• EXERCISE DETAILS: In full and without alteration, print the entries that follow.

• DATA PROVIDED:
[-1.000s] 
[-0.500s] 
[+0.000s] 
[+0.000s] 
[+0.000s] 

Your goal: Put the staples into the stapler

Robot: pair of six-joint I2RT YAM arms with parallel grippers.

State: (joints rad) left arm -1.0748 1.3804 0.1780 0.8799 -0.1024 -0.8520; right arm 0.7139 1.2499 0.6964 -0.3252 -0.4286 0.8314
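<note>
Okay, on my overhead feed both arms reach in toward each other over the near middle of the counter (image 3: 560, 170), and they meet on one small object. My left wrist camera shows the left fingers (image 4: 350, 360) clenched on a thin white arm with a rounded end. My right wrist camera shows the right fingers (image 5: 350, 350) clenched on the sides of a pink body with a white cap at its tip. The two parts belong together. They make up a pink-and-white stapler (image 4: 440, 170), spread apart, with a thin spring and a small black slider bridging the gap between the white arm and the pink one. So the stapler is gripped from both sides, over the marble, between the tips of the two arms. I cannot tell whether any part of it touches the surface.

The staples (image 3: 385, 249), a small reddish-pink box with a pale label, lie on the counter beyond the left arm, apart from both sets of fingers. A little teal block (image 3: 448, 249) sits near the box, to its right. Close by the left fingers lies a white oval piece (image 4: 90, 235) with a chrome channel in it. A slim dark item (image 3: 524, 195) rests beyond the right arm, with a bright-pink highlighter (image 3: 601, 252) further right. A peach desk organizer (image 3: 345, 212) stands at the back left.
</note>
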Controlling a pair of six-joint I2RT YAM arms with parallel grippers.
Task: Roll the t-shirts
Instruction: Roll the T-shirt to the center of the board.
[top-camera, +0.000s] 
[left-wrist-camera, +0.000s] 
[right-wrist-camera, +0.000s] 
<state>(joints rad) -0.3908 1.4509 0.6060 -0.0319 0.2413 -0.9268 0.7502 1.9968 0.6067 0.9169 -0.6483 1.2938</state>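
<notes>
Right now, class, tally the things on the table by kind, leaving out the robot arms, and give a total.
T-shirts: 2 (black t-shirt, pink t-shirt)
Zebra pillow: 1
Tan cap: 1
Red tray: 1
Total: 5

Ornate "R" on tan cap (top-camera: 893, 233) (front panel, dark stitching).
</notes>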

• OUTPUT FOR THIS TASK:
[-1.000s] 
[-0.500s] 
[+0.000s] 
[+0.000s] 
[+0.000s] 

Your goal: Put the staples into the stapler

Robot: pair of six-joint I2RT YAM arms with parallel grippers.

State: (joints rad) left arm -1.0748 1.3804 0.1780 0.8799 -0.1024 -0.8520; right arm 0.7139 1.2499 0.6964 -0.3252 -0.4286 0.8314
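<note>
Okay, on my overhead feed both arms reach in toward each other over the near middle of the counter (image 3: 560, 170), and they meet on one small object. My left wrist camera shows the left fingers (image 4: 350, 360) clenched on a thin white arm with a rounded end. My right wrist camera shows the right fingers (image 5: 350, 350) clenched on the sides of a pink body with a white cap at its tip. The two parts belong together. They make up a pink-and-white stapler (image 4: 440, 170), spread apart, with a thin spring and a small black slider bridging the gap between the white arm and the pink one. So the stapler is gripped from both sides, over the marble, between the tips of the two arms. I cannot tell whether any part of it touches the surface.

The staples (image 3: 385, 249), a small reddish-pink box with a pale label, lie on the counter beyond the left arm, apart from both sets of fingers. A little teal block (image 3: 448, 249) sits near the box, to its right. Close by the left fingers lies a white oval piece (image 4: 90, 235) with a chrome channel in it. A slim dark item (image 3: 524, 195) rests beyond the right arm, with a bright-pink highlighter (image 3: 601, 252) further right. A peach desk organizer (image 3: 345, 212) stands at the back left.
</note>
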Controlling a pair of six-joint I2RT YAM arms with parallel grippers.
Task: Roll the t-shirts
Instruction: Roll the T-shirt to the center of the board.
[top-camera, +0.000s] 
[left-wrist-camera, +0.000s] 
[right-wrist-camera, +0.000s] 
<state>(joints rad) -0.3908 1.4509 0.6060 -0.0319 0.2413 -0.9268 0.7502 1.9968 0.6067 0.9169 -0.6483 1.2938</state>
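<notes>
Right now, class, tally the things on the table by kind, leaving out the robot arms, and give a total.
T-shirts: 2 (black t-shirt, pink t-shirt)
Zebra pillow: 1
Tan cap: 1
Red tray: 1
Total: 5

Ornate "R" on tan cap (top-camera: 893, 233) (front panel, dark stitching).
</notes>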

The exercise requires no more work.